Starting from the first line below, repeat the data exactly through to the last.
--- START ---
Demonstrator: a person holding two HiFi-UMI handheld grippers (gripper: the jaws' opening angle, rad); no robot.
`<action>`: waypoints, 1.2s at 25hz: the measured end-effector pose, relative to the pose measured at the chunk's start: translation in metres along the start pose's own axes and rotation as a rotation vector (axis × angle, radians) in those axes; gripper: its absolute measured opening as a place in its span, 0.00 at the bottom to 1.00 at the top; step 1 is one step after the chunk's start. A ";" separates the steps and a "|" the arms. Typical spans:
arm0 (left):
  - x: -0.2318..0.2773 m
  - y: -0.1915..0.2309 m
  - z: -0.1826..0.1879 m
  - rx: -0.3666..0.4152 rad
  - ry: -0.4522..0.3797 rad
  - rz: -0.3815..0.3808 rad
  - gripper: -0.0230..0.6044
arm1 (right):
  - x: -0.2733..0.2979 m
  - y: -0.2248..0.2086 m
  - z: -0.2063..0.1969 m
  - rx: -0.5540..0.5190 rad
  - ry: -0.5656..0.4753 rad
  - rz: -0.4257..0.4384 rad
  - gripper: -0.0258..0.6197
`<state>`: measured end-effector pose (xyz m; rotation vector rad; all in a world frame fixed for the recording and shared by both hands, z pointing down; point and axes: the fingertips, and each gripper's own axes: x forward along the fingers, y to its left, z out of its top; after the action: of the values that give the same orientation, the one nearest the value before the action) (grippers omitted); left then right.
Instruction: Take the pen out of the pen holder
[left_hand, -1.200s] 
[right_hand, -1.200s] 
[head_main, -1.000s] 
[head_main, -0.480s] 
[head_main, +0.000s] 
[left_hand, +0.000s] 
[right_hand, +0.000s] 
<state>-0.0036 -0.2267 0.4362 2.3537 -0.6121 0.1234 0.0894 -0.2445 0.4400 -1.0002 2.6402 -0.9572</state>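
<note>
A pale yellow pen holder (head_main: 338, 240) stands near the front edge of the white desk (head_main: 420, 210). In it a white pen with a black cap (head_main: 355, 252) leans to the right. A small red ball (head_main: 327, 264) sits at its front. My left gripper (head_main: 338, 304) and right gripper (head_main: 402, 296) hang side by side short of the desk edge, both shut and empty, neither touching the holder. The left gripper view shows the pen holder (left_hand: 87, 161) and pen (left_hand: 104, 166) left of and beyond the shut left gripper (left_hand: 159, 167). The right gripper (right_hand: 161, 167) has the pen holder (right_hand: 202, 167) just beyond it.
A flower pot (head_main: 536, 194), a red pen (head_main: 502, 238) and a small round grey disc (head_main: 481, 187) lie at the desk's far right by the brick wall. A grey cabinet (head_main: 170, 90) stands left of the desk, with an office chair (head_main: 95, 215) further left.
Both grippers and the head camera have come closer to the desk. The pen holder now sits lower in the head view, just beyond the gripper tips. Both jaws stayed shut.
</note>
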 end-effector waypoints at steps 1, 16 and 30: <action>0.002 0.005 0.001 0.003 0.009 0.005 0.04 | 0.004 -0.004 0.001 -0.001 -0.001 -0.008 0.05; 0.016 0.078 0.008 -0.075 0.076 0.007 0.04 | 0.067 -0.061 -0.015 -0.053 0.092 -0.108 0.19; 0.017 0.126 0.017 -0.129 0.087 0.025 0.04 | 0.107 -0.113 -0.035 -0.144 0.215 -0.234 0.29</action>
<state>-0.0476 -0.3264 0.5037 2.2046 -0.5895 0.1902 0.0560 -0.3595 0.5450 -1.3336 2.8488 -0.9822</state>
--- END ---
▶ **Answer area**:
Demonstrator: a person holding two HiFi-UMI handheld grippers (gripper: the jaws' opening angle, rad); no robot.
`<action>`: waypoints, 1.2s at 25hz: the measured end-effector pose, relative to the pose measured at the chunk's start: translation in metres along the start pose's own axes and rotation as a rotation vector (axis × angle, radians) in those axes; gripper: its absolute measured opening as a place in its span, 0.00 at the bottom to 1.00 at the top; step 1 is one step after the chunk's start. A ";" separates the steps and a "|" the arms. Typical spans:
arm0 (left):
  - x: -0.2318..0.2773 m
  - y: -0.1915..0.2309 m
  - z: -0.1826..0.1879 m
  - rx: -0.3666..0.4152 rad
  - ry: -0.4522..0.3797 rad
  - rz: -0.3815..0.3808 rad
  - gripper: -0.0230..0.6044
arm1 (right):
  - x: -0.2733..0.2979 m
  - y: -0.2248..0.2086 m
  - z: -0.2063..0.1969 m
  - rx: -0.5540..0.5190 rad
  - ry: -0.5656..0.4753 rad
  - rz: -0.4257..0.4384 rad
  - gripper: -0.0258..0.6197
`<state>`: measured end-effector pose (xyz m; rotation vector rad; all in a world frame fixed for the recording and shared by both hands, z pointing down; point and axes: the fingertips, and each gripper's own axes: x forward along the fingers, y to its left, z out of its top; after the action: of the values that give the same orientation, the one nearest the value before the action) (grippers omitted); left then right.
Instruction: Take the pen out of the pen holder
[left_hand, -1.200s] 
[right_hand, -1.200s] 
[head_main, -1.000s] 
[head_main, -0.480s] 
[head_main, +0.000s] 
[left_hand, +0.000s] 
[right_hand, +0.000s] 
<state>-0.0036 -0.2267 0.4362 2.3537 -0.6121 0.1234 0.0894 -0.2445 0.4400 -1.0002 2.6402 -0.9572</state>
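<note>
A pale yellow pen holder (head_main: 338, 240) stands near the front edge of the white desk (head_main: 420, 210). In it a white pen with a black cap (head_main: 355, 252) leans to the right. A small red ball (head_main: 327, 264) sits at its front. My left gripper (head_main: 338, 304) and right gripper (head_main: 402, 296) hang side by side short of the desk edge, both shut and empty, neither touching the holder. The left gripper view shows the pen holder (left_hand: 87, 161) and pen (left_hand: 104, 166) left of and beyond the shut left gripper (left_hand: 159, 167). The right gripper (right_hand: 161, 167) has the pen holder (right_hand: 202, 167) just beyond it.
A flower pot (head_main: 536, 194), a red pen (head_main: 502, 238) and a small round grey disc (head_main: 481, 187) lie at the desk's far right by the brick wall. A grey cabinet (head_main: 170, 90) stands left of the desk, with an office chair (head_main: 95, 215) further left.
Both grippers and the head camera have come closer to the desk. The pen holder now sits lower in the head view, just beyond the gripper tips. Both jaws stayed shut.
</note>
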 end-effector waypoints at steps 1, 16 and 30: <action>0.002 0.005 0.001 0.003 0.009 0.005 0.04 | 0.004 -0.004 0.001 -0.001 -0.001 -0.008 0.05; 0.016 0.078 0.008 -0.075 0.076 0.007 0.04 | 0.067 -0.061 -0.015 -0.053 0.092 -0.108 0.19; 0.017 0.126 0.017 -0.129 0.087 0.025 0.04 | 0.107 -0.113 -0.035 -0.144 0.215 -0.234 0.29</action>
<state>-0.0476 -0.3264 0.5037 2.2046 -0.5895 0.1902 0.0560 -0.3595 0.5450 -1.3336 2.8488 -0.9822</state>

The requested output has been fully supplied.